**Stored data entries:**
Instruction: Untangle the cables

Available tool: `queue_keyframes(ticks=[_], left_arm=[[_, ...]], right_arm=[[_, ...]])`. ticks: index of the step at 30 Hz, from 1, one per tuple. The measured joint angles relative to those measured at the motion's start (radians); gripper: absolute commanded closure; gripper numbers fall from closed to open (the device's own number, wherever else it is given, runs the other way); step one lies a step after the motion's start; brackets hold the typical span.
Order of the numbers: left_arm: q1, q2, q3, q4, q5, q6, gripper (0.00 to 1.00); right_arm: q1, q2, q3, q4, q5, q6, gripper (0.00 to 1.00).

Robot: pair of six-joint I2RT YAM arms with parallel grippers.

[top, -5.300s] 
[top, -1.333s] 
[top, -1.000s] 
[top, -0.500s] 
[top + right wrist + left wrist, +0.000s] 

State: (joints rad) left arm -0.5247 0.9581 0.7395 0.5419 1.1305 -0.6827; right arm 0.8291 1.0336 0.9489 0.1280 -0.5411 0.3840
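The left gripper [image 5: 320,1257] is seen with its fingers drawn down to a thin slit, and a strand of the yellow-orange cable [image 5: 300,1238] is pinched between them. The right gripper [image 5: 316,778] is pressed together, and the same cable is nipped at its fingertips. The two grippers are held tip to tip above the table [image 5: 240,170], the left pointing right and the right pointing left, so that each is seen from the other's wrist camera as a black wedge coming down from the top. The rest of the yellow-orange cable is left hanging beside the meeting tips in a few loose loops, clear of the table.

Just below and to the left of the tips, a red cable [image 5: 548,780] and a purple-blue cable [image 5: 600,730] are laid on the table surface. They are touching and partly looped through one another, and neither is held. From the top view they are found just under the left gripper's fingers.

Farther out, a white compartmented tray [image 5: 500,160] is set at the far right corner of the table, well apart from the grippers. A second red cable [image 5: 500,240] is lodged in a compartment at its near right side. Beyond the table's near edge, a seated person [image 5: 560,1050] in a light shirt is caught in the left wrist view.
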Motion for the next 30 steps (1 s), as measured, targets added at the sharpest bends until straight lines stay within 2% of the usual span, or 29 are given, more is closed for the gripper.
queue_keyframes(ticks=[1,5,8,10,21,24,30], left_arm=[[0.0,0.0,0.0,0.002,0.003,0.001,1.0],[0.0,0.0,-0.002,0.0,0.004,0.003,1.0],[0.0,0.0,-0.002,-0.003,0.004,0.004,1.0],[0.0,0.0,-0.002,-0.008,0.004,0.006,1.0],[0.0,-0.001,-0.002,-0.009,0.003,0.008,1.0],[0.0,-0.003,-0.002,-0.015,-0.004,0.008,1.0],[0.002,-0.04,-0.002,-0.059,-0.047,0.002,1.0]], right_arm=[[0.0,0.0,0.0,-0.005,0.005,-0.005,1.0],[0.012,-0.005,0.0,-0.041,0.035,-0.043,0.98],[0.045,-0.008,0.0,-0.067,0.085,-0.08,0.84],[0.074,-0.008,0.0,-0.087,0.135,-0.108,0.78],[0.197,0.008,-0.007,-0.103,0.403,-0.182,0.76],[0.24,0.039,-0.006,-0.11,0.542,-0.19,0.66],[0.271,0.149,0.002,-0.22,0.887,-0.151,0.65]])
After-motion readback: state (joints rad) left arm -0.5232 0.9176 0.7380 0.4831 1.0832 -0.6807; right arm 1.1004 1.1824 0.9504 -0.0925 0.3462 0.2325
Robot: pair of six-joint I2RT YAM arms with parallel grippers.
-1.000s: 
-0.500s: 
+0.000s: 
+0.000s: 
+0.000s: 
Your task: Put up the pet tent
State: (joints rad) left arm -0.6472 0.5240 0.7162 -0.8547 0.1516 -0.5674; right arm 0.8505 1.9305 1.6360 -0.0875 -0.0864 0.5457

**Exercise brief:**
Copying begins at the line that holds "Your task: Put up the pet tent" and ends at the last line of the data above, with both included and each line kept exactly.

**Result for this exercise:**
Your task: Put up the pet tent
State: (joints rad) left arm -0.6472 0.5240 0.7162 -0.8547 0.1516 -0.5674; right arm 0.8505 1.9305 1.6360 -0.0875 -0.0864 0.5457

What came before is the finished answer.